**How to complete this task:** Please count the lines in the material below that include "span". Reply with the number alone.

**Recorded data:**
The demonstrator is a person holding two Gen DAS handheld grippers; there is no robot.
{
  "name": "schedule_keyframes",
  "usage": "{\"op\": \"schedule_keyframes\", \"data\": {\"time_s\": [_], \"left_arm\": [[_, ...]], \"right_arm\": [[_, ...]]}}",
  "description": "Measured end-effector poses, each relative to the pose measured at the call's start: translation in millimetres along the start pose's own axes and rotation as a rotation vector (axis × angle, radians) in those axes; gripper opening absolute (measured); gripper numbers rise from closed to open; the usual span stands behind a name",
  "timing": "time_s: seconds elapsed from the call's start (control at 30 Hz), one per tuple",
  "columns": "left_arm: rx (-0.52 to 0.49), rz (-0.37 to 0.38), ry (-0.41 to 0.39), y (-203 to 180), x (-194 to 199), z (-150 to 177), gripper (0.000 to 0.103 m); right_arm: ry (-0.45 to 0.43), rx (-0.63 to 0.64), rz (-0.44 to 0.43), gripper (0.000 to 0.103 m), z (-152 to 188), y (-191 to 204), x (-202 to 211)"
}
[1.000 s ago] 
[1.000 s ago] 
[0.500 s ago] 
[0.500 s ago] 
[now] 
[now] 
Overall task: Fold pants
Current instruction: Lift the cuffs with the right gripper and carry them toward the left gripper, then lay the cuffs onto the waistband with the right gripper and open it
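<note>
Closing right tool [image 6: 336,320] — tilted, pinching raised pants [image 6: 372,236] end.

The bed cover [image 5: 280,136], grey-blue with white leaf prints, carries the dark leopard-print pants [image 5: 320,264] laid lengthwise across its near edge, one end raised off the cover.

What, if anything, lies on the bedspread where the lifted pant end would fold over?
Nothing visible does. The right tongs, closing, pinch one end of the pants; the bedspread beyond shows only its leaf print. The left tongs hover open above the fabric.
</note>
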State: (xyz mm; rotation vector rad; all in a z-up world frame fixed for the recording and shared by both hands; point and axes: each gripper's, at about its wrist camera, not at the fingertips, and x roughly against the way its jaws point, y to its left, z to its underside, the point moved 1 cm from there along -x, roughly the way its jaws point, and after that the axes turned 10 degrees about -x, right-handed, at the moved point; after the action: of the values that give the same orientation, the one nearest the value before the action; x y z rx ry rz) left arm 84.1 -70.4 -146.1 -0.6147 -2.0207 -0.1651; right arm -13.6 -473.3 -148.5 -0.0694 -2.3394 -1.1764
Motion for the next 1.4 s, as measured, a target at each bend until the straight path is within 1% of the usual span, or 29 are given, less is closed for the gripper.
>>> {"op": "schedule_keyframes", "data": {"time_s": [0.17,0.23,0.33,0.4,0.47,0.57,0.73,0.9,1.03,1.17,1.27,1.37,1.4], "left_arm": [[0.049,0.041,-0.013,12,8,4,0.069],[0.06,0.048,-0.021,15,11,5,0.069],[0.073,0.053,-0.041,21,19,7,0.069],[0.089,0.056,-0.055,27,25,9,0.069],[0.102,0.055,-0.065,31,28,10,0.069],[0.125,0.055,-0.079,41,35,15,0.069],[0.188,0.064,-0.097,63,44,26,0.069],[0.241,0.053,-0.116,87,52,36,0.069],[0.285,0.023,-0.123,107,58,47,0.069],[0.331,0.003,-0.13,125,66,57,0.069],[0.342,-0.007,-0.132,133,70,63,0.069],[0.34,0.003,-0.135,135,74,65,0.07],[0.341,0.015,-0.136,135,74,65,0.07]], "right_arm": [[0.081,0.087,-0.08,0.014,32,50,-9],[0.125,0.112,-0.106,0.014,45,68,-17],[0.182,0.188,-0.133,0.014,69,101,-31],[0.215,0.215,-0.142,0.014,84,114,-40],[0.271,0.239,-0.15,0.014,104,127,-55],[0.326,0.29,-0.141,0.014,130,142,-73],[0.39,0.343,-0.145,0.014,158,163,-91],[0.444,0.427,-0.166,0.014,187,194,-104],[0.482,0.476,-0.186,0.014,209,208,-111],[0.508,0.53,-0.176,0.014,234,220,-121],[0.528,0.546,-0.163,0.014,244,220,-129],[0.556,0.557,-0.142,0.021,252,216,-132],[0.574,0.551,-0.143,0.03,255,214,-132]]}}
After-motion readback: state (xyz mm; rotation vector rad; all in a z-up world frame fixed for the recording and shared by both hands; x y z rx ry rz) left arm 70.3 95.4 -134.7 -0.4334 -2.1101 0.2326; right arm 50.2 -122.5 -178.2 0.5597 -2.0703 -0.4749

**Response:** 2